MR. THOMPSON: You don't watch cable news?
MR. SKIPPER: We produce 5 or 6 hours of television an hour.
So if I watch anything other than ESPN, I'm only getting further behind. So
no, I'm an old -- I'm a dinosaur in this context. I read the New York Times
every morning on paper. That's kind of how I get my news. My kids call
me and tell me what's on their Twitter feed, if something really important
happens like it happened in the Boston Marathon. And then I might cut
on and watch CNN which would kind of suit my taste.
MR. THOMPSON: Okay. Well, so -- I mean, I heard you
talking on -- I think on this stage or one of the other stages about the
problem with broadcast programming and some of the challenges that
they have in order of producing great scripted drama when you have
wonderful shows on cable that don't have to compete by the same sort of
You know, as a part of this ecosystem of the ABC family do you
do thinking and strategic advising for some parts of this -- of the company
that are struggling to produce the same kind of must-watch television that
you sort of get inherently when you buy the sports rights of the NBA, the
NFL, the MLB?
MR. SKIPPER: Right.
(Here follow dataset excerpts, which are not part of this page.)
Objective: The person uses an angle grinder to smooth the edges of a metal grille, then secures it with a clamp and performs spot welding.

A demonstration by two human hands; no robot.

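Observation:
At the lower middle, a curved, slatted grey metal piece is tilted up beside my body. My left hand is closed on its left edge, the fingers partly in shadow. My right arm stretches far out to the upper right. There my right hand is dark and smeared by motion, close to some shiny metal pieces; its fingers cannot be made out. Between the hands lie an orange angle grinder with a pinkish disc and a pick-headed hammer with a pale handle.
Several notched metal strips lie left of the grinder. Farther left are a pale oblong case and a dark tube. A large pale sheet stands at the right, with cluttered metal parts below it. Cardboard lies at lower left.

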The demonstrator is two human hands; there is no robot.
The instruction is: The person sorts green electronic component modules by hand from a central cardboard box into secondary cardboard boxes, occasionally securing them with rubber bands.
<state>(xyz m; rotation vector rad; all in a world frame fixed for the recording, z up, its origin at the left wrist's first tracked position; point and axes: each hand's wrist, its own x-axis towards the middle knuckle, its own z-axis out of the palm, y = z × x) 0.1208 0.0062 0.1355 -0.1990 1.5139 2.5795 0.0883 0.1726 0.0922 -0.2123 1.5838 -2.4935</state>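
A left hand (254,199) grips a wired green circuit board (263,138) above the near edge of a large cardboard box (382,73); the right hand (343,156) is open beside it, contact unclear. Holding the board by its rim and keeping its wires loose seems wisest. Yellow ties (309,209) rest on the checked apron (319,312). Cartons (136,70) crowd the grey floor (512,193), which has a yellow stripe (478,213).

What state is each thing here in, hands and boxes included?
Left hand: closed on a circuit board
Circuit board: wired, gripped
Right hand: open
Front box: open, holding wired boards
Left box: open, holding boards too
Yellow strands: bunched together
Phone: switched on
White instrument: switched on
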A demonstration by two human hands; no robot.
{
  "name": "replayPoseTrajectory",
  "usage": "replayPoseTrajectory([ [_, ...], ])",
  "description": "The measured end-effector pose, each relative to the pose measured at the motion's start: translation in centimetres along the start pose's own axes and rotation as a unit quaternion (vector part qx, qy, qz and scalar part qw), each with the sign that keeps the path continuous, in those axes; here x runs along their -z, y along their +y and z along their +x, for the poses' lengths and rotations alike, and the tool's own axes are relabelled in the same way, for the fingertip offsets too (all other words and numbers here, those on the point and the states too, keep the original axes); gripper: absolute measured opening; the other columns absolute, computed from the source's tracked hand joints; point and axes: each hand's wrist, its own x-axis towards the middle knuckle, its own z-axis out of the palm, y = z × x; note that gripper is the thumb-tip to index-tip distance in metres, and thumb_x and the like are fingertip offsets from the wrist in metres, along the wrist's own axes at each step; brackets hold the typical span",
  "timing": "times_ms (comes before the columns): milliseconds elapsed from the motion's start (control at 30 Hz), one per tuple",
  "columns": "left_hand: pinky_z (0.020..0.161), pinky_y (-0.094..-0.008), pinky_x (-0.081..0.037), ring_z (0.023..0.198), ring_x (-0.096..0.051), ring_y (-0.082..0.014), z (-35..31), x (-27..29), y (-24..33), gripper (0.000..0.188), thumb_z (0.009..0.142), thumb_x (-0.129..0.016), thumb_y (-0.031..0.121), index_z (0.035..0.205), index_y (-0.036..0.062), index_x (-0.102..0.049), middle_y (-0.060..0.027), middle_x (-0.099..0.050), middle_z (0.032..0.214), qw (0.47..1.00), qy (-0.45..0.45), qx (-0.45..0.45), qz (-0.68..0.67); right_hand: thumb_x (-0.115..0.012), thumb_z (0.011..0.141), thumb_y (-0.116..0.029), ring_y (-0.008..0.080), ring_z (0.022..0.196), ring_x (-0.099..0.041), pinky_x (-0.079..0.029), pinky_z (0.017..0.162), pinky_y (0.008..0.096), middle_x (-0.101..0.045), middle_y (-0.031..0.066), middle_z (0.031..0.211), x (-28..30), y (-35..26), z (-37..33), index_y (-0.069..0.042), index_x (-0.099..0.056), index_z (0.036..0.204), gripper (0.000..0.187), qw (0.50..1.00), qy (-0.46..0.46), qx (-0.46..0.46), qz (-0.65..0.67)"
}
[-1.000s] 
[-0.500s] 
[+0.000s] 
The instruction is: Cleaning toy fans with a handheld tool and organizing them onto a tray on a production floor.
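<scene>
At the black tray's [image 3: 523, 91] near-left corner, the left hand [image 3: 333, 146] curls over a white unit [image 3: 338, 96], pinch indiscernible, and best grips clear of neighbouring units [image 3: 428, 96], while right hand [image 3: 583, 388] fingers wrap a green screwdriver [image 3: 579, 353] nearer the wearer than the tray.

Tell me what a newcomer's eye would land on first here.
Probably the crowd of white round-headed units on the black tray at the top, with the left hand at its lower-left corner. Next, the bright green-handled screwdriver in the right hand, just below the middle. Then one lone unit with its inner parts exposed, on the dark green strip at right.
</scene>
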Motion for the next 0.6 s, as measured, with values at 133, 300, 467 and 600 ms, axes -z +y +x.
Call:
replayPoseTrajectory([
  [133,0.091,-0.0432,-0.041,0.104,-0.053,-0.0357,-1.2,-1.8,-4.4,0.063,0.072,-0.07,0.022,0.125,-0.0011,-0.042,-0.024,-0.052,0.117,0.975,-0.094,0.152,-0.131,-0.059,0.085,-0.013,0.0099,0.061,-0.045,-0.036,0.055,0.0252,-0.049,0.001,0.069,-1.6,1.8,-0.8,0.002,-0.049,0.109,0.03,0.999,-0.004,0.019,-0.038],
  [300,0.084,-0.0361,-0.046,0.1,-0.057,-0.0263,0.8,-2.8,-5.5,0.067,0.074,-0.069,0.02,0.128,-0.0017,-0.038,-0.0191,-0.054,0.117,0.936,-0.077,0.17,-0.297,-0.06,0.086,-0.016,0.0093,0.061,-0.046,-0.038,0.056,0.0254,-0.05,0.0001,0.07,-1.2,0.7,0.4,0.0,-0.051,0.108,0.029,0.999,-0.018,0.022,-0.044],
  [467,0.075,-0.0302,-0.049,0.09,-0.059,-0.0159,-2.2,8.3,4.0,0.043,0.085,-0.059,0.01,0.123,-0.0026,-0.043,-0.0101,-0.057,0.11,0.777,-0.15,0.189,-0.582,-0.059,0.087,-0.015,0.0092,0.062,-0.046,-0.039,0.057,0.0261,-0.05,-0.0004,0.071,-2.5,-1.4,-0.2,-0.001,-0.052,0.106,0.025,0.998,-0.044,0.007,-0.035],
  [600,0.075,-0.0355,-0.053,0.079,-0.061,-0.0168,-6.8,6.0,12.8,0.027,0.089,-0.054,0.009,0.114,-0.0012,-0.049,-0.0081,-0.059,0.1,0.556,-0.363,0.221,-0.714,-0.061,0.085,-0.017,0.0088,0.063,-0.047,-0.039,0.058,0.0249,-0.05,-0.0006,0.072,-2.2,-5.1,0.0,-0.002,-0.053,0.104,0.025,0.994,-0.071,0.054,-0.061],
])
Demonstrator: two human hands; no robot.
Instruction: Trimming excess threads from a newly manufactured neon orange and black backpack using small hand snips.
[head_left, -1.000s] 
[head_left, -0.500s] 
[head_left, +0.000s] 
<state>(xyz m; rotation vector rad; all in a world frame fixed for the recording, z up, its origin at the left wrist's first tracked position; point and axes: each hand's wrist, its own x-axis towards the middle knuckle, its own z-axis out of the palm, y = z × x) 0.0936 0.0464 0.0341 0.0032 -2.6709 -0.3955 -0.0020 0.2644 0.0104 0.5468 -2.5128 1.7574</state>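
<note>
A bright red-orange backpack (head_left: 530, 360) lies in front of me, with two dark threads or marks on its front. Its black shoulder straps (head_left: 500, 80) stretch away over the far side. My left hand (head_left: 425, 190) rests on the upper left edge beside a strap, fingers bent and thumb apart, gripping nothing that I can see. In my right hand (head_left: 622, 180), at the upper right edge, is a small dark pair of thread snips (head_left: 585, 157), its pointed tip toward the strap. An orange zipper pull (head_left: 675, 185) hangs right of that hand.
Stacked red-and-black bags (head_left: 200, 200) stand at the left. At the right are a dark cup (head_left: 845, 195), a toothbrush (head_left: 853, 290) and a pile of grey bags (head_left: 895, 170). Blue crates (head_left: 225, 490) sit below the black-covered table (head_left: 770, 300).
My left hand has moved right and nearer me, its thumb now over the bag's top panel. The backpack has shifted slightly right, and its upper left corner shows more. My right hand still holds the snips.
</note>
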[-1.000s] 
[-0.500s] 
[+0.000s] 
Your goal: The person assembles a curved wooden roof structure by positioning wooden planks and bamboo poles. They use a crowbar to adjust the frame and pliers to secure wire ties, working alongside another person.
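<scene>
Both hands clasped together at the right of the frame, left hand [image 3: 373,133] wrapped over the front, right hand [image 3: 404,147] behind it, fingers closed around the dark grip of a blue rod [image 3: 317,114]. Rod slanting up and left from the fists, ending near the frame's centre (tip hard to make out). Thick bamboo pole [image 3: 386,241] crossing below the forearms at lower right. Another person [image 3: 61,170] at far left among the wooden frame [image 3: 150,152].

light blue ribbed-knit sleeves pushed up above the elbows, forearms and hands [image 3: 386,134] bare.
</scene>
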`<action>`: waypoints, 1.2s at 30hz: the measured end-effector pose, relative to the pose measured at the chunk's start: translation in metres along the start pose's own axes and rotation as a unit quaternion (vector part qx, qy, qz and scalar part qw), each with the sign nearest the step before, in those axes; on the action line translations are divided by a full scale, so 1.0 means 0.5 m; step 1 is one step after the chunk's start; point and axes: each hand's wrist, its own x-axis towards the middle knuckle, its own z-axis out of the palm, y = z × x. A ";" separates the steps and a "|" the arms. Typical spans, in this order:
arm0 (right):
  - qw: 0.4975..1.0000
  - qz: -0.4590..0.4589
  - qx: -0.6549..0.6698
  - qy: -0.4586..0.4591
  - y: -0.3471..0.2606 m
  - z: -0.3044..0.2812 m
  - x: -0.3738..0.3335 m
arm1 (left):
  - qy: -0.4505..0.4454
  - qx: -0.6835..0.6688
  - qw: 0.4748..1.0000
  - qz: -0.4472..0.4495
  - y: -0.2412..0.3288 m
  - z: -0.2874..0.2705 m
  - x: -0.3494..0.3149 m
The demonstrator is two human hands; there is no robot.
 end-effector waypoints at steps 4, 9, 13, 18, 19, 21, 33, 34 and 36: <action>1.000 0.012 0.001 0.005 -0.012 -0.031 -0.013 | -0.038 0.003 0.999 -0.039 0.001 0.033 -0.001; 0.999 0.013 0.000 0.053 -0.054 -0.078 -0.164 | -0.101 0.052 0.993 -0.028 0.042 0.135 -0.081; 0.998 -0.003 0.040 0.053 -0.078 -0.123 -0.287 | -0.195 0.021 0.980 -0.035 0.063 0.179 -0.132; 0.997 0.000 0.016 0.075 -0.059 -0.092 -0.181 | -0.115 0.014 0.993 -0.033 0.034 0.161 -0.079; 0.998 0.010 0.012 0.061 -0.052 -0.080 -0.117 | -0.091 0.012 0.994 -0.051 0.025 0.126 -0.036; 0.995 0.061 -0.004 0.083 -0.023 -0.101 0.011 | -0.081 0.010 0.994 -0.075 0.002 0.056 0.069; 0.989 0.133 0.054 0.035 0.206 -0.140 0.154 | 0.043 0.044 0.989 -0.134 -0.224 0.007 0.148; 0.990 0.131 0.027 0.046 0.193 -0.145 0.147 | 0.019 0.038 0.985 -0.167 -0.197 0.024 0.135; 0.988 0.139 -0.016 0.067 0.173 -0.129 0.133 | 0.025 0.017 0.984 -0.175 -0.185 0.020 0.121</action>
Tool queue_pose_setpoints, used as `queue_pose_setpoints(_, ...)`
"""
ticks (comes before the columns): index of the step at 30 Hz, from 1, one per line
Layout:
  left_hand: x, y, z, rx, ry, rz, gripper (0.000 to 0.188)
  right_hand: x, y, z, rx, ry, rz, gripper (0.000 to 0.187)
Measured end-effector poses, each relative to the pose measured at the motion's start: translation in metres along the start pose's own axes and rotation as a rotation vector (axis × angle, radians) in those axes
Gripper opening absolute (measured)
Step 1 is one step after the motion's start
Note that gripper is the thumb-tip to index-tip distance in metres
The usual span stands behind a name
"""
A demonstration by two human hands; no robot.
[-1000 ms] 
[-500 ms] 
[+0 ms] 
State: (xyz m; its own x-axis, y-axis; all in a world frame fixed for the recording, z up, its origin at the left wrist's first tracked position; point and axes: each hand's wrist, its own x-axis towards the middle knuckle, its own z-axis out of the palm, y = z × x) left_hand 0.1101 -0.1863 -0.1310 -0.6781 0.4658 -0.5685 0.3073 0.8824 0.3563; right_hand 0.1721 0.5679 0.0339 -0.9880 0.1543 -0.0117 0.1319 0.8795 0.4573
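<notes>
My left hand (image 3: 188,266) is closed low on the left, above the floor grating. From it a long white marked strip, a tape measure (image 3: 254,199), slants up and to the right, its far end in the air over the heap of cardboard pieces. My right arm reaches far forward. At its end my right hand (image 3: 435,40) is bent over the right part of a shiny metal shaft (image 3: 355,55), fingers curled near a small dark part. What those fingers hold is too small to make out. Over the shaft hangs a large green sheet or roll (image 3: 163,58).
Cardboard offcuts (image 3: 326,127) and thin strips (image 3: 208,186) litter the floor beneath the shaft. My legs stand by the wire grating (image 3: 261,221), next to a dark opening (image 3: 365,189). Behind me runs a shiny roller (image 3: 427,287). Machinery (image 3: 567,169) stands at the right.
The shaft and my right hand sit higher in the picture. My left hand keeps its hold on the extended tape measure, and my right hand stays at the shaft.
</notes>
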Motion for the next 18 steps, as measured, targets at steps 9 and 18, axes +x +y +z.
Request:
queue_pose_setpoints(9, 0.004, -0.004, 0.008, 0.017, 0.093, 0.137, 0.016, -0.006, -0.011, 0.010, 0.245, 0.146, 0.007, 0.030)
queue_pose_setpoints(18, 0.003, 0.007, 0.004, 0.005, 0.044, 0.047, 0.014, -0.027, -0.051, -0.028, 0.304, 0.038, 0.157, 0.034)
Not -- there are a lot of people who
understand that business significantly better than I do. I'm sometimes at the
table for a discussion but I'm not a significant contributor to that. It is a
very challenged environment clearly, the network prime-time environment
where -- you know, which at one point was what the American
entertainment that was, right? You -- again, we are among folks here of a
certain generation -- that's what we did.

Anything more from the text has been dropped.